------ MATERIAL SUPPLIED

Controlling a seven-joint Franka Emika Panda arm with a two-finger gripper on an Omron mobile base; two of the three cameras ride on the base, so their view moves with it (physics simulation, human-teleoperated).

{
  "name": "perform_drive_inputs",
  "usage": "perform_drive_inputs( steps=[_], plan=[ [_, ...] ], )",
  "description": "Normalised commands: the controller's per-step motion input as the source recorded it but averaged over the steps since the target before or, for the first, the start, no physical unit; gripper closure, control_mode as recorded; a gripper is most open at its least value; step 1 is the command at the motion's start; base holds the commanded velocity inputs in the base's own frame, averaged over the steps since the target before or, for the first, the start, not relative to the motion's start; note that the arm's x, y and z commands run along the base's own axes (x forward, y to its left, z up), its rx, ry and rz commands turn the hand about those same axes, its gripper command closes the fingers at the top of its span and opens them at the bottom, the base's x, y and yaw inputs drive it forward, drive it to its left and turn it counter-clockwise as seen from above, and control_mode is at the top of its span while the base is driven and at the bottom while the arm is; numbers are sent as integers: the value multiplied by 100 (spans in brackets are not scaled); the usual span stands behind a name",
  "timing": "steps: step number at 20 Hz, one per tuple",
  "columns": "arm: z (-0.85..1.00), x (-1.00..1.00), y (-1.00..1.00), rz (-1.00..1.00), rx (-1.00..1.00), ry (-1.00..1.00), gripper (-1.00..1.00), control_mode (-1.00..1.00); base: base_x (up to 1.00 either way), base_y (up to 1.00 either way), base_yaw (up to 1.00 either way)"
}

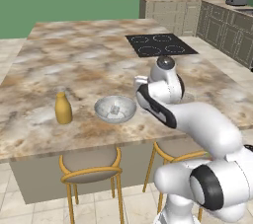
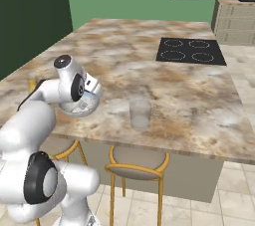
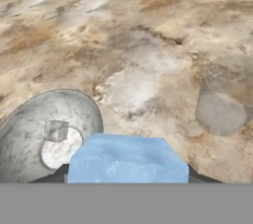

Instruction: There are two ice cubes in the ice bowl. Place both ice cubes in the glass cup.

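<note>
Ice cube (image 3: 127, 159) broadside between end effector (image 3: 126, 174) tips, apparently level.

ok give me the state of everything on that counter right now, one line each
gripper: shut on an ice cube, raised off the counter
held ice cube: between the fingers
second ice cube: lying in the ice bowl
ice bowl: upright
glass cup: upright, empty
yellow bottle: upright
</note>
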Motion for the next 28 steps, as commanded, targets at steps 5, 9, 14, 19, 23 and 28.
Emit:
perform_drive_inputs(
  steps=[5,9,14,19,23,28],
  plan=[
    [92,-66,-85,0,-21,-7,100,-100,0,0,0],
    [22,-17,-100,0,5,5,100,-100,0,0,0],
    [39,0,-97,7,28,6,100,-100,0,0,0],
    [6,8,-18,2,7,4,100,-100,0,0,0],
    [-2,47,0,-3,-5,17,100,-100,0,0,0],
    [-32,22,12,-9,-33,2,100,-100,0,0,0]
  ],
)
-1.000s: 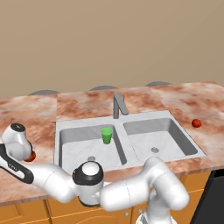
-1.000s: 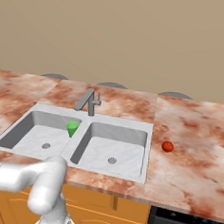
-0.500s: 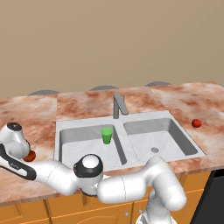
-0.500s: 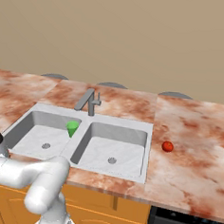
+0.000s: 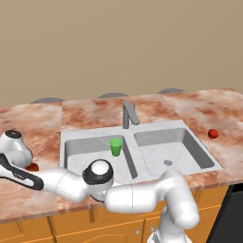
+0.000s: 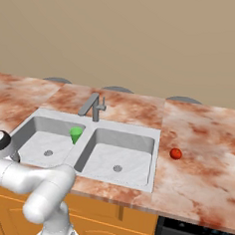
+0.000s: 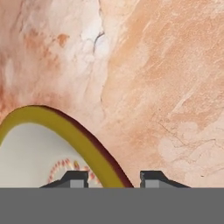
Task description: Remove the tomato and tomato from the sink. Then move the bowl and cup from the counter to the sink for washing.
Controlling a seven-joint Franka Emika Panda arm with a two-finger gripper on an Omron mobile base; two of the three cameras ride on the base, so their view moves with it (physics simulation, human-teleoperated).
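Nearly done: your bowl [image 7: 52, 153] remains.
Tomatoes out, cup [image 5: 116, 146] sunk; pincer [image 7: 113, 179] straddles its rim, grip uncertain.

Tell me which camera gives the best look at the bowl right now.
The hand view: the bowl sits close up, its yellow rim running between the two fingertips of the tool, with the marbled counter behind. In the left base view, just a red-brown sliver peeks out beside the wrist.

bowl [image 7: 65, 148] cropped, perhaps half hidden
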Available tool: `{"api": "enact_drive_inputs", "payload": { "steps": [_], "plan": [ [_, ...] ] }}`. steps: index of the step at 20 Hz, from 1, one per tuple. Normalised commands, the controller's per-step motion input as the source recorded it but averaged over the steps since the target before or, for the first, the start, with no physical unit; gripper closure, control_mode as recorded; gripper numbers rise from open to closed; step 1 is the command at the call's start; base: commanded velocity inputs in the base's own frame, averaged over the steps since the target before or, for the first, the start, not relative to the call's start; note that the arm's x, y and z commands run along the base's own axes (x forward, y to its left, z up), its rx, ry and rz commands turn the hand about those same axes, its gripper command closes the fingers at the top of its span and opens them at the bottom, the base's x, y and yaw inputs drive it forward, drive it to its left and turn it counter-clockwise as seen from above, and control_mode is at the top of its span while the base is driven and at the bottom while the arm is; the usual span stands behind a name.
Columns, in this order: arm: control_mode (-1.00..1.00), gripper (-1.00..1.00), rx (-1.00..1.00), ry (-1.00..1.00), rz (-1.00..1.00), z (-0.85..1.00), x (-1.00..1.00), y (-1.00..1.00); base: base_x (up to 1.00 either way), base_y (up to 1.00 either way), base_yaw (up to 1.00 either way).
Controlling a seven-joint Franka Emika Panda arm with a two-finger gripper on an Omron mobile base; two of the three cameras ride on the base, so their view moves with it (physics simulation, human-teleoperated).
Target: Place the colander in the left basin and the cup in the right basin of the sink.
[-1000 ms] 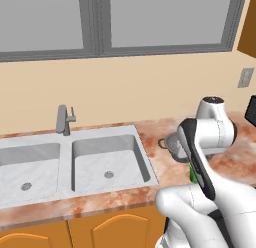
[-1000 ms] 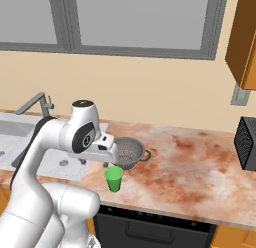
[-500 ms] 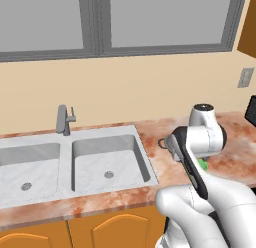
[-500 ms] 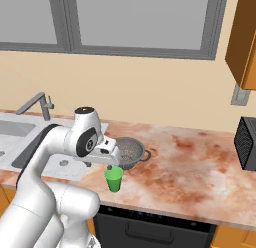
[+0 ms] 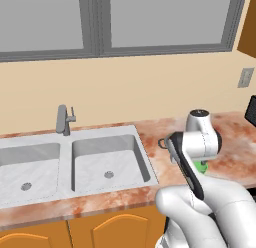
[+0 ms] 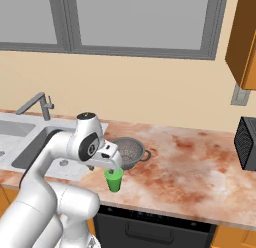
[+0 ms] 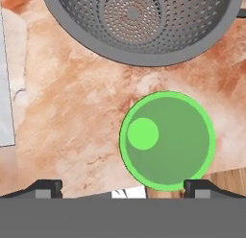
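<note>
The green cup point(image 6: 114, 180) stands upright on the marbled counter near its front edge, with the dark grey colander point(image 6: 129, 152) just behind it. My gripper point(image 6: 114, 167) hangs open right above the cup, holding nothing. In the hand view the cup point(image 7: 167, 140) lies between the fingertips point(image 7: 199, 185), nearer the right one, and the colander point(image 7: 139, 21) is beyond it. The sink's left basin point(image 5: 27, 172) and right basin point(image 5: 107, 164) lie left of the arm, and a green sliver of the cup point(image 5: 201, 165) shows behind the arm.
A grey faucet point(image 5: 63, 119) stands at the sink's middle back edge. A black appliance point(image 6: 247, 142) sits at the counter's far right. The counter's front edge runs close to the cup. A window spans the wall above.
The hand has come down and forward from over the colander's near rim to just above the cup. Its jaws have stayed open. Cup and colander have not moved.
</note>
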Motion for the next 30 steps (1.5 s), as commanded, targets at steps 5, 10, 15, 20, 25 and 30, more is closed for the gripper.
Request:
{"api": "enact_drive_inputs", "payload": {
  "steps": [5, 10, 15, 20, 25, 30],
  "plan": [
    [-1.0, -1.0, 0.0, 0.0, 0.0, -0.08, 0.05, -0.13, 0.0, 0.0, 0.0],
    [-1.0, -1.0, 0.0, 0.0, 0.0, -0.06, 0.19, 0.0, 0.0, 0.0, 0.0],
    [-1.0, -1.0, 0.0, 0.0, 0.0, -0.14, 0.16, 0.0, 0.0, 0.0, 0.0],
    [-1.0, -1.0, 0.0, 0.0, 0.0, -0.17, 0.05, 0.0, 0.0, 0.0, 0.0],
    [-1.0, -1.0, 0.0, -0.01, 0.0, -0.18, 0.11, 0.0, 0.0, 0.0, 0.0],
    [-1.0, -1.0, 0.0, -0.02, 0.0, -0.13, 0.12, 0.0, 0.0, 0.0, 0.0]
  ]
}}
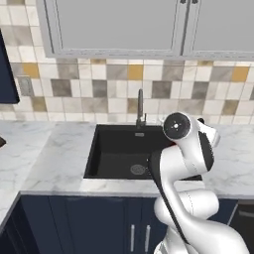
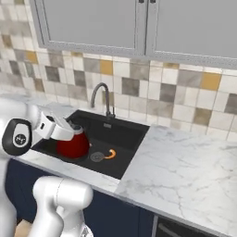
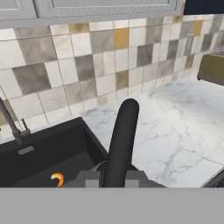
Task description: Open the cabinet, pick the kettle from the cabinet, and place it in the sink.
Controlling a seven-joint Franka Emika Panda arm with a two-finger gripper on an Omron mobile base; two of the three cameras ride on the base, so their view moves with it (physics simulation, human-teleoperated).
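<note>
The red kettle (image 2: 73,145) hangs in the left part of the black sink (image 2: 125,134), under my white hand. My gripper (image 2: 74,131) is shut on its dark arched handle (image 3: 122,135), which rises between my grey fingertips (image 3: 92,178) in the hand view. I cannot tell whether the kettle touches the basin floor. In the left base view my own arm hides the kettle, and the sink (image 1: 114,149) lies straight ahead. A strip of the navy cabinet (image 1: 6,69) shows at the far left, and a corner of the cabinet (image 3: 203,5) shows in the hand view.
A dark gooseneck faucet (image 2: 99,95) stands at the back of the basin. A small orange curved thing (image 2: 111,153) lies beside the drain (image 2: 96,156). White marble counter (image 2: 185,166) spreads to the right. Light grey wall cabinets (image 1: 119,25) hang overhead. An olive appliance (image 3: 212,68) sits on the counter.
</note>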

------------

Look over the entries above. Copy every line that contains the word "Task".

Task description: Remove the tomato and tomato from the sink. Then move the bowl and cup from the counter to the sink for washing.
Task description: Open the cabinet, pick the kettle from the cabinet, and place it in the sink.

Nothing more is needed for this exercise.